As a Milwaukee Municipal Court judge, Derek Mosley knows that for people in scary, life-changing situations, sometimes having a supportive advocate can make all the difference.
He experienced that personally in March when he became dangerously ill with the coronavirus that causes COVID-19. His symptoms began with what seemed like an ordinary chest cold. But within a few days, climbing the stairs in his home made him breathless. He developed achy muscles and a dry cough, and he was often dizzy. He called his doctor at the Froedtert & the Medical College of Wisconsin health network.
Derek, 49, connects with his medical team often. In 2016 he had a live donor kidney transplant at Froedtert Hospital, which involves regular follow-up appointments and testing. He also takes medication that suppresses his immune system to reduce the risk of organ rejection; however, it can increase his risk of infections. His doctor urged him to get a COVID-19 test immediately. When the results came back positive, the doctor instructed Derek to go to the Emergency Department at Froedtert Hospital.
His wife, Kelly, drove him there, but visitor restrictions due to the pandemic meant they had to say goodbye at the curb. Inside, doctors found that as a result of the coronavirus infection in his lungs, Derek’s blood oxygen level was too low. They admitted him to the COVID-19 unit, but when his condition worsened, he was transferred to the COVID-19 Intensive Care Unit (ICU) for a higher level of care. His team also moved him onto his stomach, a position shown to help patients breathe more easily.
A Turning Point
In the ICU, Derek remained very sick. His critical care team leveled with him: Derek had reached a point in the illness when some patients decline to the point they must be intubated, which involves having a tube inserted in the throat to help with breathing. He would be sedated and unable to talk, a scenario that alarmed Derek.
When his nurse, Christin Lissmann, MSN, RN, began her shift that night, she was concerned by what she observed.
“I put my stethoscope on his chest and could hardly hear anything,” she said. Very little air was moving in and out of his lungs. She contacted Derek’s wife and set up a video call so Kelly and the couple’s daughters, Kallan, 15, and Kieran, 12, could talk with Derek before his condition deteriorated.
When Lissmann brought the screen to Derek, he was delighted. He loved seeing his wife and daughters and their dog. “It was actually very moving,” he said. “We laughed, we cried. It was good.”
After the call, Derek began to pray and make a mental list of the things he needed to write down for his wife in case he didn’t survive.

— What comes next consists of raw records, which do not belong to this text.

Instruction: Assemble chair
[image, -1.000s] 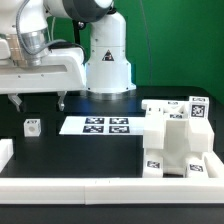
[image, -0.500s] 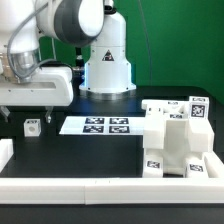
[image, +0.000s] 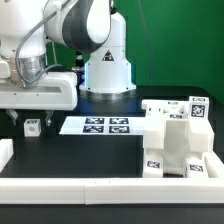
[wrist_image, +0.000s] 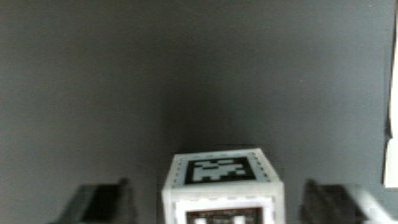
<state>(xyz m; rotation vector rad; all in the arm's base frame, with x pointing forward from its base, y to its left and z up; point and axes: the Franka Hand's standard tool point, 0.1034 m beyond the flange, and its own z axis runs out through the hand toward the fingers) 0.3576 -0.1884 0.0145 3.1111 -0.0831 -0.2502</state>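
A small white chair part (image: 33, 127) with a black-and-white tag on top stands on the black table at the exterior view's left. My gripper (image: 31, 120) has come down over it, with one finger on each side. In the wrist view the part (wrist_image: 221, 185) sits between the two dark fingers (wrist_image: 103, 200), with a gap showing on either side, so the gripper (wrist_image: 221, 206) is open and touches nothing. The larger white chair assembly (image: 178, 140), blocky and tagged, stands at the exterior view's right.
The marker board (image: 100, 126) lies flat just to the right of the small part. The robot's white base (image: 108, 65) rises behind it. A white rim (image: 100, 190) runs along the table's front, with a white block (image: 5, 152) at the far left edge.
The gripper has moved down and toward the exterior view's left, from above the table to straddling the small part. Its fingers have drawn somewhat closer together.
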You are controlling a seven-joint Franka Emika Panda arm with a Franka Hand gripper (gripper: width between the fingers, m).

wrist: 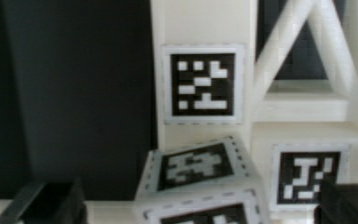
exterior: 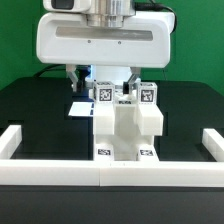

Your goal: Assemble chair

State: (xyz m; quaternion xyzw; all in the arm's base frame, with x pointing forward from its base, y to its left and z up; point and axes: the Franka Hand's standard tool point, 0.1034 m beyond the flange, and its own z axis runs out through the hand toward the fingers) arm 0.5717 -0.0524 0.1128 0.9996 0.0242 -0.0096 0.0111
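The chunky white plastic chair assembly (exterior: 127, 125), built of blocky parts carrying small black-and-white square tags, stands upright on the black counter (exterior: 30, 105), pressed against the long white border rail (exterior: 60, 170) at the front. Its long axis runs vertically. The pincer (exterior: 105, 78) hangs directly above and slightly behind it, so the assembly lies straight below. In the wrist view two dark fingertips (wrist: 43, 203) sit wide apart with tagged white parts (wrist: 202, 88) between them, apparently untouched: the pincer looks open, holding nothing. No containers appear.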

“It’s an interesting exercise, contemplating your mortality and thinking about the people you’re leaving,” he said.
But then the door opened. It was Lissmann, who maneuvered around medical equipment so Derek could see her eyes through her protective goggles.

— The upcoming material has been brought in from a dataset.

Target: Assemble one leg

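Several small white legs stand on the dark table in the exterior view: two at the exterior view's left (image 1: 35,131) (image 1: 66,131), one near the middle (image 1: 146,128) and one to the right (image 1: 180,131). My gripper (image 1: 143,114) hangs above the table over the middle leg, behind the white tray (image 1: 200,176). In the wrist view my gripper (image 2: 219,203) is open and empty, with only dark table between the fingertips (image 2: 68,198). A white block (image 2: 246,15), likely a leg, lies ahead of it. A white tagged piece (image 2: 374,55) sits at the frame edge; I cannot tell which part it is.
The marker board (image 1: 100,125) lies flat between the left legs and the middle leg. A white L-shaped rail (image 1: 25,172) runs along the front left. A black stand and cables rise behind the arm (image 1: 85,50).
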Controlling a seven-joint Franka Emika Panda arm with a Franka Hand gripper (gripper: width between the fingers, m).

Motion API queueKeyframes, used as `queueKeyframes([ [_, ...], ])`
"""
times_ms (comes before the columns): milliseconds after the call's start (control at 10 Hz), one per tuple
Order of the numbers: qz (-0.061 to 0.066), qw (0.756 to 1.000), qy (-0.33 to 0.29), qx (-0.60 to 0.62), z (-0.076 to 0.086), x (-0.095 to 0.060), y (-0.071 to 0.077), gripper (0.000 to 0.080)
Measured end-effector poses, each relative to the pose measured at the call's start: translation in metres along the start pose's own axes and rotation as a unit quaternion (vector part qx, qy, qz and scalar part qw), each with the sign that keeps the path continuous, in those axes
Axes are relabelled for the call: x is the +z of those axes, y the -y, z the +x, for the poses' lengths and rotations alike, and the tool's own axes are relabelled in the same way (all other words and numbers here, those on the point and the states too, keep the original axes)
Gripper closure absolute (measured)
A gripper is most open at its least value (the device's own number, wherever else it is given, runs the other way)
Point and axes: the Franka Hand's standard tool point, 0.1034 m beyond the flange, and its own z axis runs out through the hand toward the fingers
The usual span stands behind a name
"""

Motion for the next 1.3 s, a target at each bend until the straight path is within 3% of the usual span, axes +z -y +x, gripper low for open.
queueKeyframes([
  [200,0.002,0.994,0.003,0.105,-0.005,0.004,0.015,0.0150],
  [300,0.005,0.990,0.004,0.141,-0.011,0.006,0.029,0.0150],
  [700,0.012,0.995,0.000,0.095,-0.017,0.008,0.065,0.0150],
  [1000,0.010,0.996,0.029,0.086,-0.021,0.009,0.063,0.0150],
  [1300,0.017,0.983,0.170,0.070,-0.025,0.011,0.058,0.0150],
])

“She grabbed my hand and said, ‘You’re not alone. I’m going to be with you the entire evening. We’re going to fight this together,” Derek said.
Lissmann also told him that if he had to be intubated and was unable to speak, she would advocate for him. “Hearing her say those words made all the difference,” he said. “I didn’t feel like I was alone.”

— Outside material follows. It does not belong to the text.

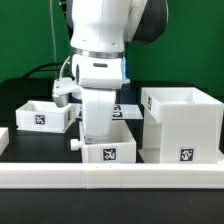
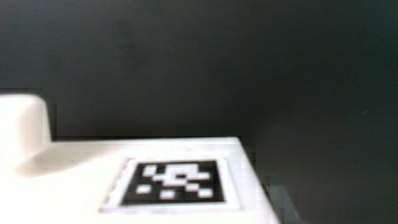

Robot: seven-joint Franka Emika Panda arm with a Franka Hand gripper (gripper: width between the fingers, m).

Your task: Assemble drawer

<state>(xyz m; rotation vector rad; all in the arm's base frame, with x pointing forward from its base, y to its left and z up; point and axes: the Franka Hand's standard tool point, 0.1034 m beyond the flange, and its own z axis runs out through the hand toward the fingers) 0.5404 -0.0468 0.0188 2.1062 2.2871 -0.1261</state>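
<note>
1. Assembly looked barely begun: the box shell [image 1: 181,122] stood at the exterior view's right, with neither tray slid into it.
2. The left tray [image 1: 45,116] sat well apart from the shell. The middle tray [image 1: 108,151] lay just beside it, under the hand [image 1: 97,135].
3. The hand's fingertips were hidden at that tray, so released or clenched could not be told.
4. The rail [image 1: 110,178] bounded the near edge of the surface [image 1: 15,95]. Open room lay between the trays.

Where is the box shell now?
In the exterior view, the box shell stands upright on that view's right, close beside the middle tray and just behind the long white rail.
</note>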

In the morning, Derek and Lissmann celebrated that he was still breathing on his own.
Caring for the Sickest Patients
Throughout the COVID-19 pandemic, the Froedtert & MCW health network is providing comprehensive, state-of-the-art care for the sickest patients, including those with conditions that can complicate the course of the disease.
At Froedtert Hospital, eastern Wisconsin’s only academic medical center, experts use technologies designed to treat people critically ill with the coronavirus, such as extracorporeal membrane oxygenation, also called ECMO, which pumps and oxygenates blood outside the body so the lungs can rest and heal. Staff gathers the latest information from around the world about the best ways to treat this novel virus, and researchers participate in studies of medication and other emerging treatments.
Derek improved and was discharged in early April. He wrote a Facebook post about the joy of waking up in his own bed and hearing his family chattering in the house. He expressed gratitude for Lissmann and her colleagues, who gave him hope when he felt hopeless.
“The staff genuinely cares about your well-being,” he said. “They all advocated for me and that helped me get better.